→ **Task brief**: Of the entries below, copy only those lines that contain the word "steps".

→ **Given data**:

☆ ☆ ☆ ☆ ☆ ☆ ☆

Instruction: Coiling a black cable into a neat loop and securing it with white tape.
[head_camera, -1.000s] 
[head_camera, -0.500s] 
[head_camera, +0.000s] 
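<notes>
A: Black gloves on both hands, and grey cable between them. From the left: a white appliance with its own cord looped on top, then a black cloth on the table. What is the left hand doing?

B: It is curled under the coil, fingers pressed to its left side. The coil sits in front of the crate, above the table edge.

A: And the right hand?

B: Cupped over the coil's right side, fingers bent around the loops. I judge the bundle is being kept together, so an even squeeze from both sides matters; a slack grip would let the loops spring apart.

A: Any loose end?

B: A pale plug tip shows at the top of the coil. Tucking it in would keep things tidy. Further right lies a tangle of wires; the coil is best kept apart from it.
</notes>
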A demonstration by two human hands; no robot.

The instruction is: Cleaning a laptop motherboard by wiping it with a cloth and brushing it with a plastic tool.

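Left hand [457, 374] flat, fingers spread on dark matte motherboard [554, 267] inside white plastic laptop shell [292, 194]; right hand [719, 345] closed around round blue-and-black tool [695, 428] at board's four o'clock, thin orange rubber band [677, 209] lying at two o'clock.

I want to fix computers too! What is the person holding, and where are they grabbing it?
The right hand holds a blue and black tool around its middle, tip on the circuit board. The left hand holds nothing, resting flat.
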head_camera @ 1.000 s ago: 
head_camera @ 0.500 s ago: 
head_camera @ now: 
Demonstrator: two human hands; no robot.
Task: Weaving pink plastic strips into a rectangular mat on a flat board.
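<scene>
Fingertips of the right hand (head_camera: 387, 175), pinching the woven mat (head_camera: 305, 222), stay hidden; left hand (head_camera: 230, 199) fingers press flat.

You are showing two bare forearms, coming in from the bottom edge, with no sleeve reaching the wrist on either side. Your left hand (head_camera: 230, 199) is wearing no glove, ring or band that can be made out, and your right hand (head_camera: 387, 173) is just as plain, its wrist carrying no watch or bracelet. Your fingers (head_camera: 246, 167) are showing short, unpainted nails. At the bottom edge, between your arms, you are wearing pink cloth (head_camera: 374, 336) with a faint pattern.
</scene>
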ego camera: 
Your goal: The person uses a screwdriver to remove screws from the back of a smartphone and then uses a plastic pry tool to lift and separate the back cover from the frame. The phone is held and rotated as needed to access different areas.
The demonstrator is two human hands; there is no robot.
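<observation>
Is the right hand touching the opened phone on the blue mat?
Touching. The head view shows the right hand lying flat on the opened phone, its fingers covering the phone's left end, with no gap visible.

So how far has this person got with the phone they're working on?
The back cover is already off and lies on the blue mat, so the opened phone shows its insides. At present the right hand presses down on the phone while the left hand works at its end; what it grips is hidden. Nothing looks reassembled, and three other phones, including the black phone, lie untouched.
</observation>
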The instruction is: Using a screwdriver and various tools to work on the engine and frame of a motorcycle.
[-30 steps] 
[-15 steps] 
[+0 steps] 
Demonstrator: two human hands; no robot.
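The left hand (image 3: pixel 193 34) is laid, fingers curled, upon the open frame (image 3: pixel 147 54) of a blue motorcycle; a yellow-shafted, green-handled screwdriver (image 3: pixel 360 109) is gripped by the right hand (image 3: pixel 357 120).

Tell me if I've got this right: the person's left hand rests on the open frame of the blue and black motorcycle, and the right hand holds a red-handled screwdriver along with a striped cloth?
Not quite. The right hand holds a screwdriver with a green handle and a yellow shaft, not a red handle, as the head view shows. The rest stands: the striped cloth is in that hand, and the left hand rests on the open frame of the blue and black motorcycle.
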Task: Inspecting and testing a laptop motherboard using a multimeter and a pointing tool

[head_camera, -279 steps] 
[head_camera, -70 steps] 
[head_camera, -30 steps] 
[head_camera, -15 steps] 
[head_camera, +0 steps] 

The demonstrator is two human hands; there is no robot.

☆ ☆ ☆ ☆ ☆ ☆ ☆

→ **Answer for this exercise**:
[-30 steps] 
[-15 steps] 
[+0 steps] 
[head_camera, -279 steps] 
[head_camera, -70 steps] 
[head_camera, -30 steps] 
[head_camera, -15 steps] 
[head_camera, +0 steps] 

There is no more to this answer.